=== Problem to work on ===
In the entries below, how many lines hold the word "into"? Answer with the number only.

=== Data section ===
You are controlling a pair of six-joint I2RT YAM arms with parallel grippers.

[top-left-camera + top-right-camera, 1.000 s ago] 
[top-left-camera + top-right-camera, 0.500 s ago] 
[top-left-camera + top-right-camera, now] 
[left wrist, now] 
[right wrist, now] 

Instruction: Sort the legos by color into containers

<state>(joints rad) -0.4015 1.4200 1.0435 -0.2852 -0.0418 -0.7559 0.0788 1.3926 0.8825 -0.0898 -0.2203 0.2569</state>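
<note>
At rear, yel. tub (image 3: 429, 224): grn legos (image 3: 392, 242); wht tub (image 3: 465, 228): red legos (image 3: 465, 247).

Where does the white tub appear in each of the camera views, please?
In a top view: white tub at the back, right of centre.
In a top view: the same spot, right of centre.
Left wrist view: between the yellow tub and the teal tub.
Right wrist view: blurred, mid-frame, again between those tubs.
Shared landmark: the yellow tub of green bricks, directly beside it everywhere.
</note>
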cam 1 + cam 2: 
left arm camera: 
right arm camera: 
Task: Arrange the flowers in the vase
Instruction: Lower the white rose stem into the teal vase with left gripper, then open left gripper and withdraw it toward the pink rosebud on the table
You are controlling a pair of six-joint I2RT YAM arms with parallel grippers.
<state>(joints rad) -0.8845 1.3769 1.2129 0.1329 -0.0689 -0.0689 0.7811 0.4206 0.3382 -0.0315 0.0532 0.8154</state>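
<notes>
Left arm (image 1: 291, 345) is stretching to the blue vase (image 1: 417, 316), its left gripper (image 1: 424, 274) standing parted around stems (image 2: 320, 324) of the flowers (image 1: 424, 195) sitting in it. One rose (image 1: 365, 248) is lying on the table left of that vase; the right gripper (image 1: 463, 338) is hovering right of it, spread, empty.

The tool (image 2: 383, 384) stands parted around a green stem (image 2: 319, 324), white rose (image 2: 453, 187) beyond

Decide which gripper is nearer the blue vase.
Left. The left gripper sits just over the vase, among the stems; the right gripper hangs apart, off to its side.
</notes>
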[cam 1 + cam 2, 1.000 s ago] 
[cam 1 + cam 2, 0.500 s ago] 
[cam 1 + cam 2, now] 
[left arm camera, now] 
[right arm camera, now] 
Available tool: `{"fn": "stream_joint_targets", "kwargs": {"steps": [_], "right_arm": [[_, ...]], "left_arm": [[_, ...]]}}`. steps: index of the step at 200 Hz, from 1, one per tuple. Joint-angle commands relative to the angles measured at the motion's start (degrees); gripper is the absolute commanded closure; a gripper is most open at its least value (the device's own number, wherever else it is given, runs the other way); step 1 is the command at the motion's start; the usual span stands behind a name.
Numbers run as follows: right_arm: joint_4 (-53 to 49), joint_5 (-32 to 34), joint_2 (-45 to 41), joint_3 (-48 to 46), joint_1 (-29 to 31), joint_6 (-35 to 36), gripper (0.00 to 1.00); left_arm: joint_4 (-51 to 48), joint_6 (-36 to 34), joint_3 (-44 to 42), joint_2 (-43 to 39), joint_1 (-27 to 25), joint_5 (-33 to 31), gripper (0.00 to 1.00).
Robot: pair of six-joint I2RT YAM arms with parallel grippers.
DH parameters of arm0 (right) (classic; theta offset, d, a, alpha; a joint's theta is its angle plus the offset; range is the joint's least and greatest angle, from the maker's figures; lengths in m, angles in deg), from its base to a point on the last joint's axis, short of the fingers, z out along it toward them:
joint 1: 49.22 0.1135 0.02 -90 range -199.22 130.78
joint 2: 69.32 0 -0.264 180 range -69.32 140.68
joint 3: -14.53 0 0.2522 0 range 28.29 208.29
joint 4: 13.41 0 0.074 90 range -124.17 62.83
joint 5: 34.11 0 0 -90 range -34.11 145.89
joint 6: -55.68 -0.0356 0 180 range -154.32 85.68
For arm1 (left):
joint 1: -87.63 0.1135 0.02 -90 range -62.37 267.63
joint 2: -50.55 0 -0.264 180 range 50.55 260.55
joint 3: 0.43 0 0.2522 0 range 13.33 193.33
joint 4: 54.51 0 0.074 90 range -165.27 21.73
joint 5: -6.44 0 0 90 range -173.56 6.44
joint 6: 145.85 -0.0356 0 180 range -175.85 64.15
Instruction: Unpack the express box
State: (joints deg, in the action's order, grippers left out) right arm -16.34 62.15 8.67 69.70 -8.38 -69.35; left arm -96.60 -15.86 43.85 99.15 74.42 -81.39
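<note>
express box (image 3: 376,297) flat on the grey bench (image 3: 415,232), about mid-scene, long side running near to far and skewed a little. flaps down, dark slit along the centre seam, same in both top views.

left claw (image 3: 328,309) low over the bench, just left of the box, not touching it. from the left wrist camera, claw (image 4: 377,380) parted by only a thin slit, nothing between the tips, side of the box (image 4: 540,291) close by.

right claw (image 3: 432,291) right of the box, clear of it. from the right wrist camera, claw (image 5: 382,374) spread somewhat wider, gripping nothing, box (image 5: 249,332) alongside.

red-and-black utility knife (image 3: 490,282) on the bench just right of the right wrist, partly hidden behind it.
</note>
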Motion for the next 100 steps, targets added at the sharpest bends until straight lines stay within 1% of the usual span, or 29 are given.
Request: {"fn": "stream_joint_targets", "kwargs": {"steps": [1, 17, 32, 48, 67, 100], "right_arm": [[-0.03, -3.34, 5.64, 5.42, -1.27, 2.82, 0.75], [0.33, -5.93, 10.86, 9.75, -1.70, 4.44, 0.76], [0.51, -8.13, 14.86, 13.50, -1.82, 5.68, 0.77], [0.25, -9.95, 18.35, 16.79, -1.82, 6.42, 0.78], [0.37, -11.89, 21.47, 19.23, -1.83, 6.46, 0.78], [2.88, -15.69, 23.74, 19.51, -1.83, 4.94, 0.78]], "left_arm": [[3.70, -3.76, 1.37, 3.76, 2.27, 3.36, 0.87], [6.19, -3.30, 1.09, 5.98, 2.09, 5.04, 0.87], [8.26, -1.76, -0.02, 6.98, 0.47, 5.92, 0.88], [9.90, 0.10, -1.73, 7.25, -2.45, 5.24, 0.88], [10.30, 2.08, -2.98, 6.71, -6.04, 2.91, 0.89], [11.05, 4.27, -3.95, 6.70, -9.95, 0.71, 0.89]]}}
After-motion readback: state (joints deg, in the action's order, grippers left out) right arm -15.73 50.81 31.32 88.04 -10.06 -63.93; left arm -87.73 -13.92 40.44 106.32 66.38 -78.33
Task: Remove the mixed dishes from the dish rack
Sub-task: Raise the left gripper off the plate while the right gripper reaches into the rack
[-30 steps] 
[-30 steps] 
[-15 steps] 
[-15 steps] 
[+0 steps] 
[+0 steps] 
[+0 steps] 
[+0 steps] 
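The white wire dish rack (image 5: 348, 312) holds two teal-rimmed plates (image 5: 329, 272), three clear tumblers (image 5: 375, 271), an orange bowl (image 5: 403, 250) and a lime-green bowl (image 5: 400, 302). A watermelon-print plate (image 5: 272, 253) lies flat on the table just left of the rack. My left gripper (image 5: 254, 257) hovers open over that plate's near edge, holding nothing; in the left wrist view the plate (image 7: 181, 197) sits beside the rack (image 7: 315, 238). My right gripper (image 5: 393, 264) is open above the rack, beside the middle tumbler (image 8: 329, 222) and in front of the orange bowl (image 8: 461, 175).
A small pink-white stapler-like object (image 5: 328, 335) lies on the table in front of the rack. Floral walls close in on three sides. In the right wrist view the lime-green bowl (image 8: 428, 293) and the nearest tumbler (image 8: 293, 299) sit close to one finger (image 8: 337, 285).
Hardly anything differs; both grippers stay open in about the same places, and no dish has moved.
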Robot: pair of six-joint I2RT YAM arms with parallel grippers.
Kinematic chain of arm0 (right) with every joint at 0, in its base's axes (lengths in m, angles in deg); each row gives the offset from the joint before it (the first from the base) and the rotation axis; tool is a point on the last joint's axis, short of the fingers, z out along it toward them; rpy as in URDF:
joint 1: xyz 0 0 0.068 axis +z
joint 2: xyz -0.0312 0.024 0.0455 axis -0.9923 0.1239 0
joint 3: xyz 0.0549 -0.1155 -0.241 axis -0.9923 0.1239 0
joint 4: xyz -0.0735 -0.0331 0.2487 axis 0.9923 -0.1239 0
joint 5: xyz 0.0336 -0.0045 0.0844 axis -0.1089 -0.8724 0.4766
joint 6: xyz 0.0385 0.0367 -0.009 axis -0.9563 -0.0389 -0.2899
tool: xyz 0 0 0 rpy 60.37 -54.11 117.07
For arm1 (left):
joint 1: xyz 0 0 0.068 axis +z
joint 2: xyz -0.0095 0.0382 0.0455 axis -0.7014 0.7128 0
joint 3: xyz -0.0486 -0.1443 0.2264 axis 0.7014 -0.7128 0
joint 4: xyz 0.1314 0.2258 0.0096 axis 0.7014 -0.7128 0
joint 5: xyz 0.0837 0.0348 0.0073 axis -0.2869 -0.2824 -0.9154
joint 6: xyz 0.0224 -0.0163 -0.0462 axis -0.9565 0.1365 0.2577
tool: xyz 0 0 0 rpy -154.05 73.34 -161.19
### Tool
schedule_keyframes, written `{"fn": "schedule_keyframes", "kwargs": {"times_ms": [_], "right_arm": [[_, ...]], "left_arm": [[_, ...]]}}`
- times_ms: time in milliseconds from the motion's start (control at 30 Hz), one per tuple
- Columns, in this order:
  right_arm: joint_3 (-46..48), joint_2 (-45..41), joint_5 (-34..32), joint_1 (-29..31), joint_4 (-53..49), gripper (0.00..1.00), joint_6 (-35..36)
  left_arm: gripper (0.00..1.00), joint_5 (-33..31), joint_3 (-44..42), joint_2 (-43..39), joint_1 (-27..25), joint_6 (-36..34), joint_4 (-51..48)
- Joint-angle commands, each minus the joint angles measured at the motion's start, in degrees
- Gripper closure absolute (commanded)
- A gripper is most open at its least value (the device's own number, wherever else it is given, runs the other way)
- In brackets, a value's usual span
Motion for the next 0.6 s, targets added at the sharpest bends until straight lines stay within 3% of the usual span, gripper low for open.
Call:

=== The answer ===
3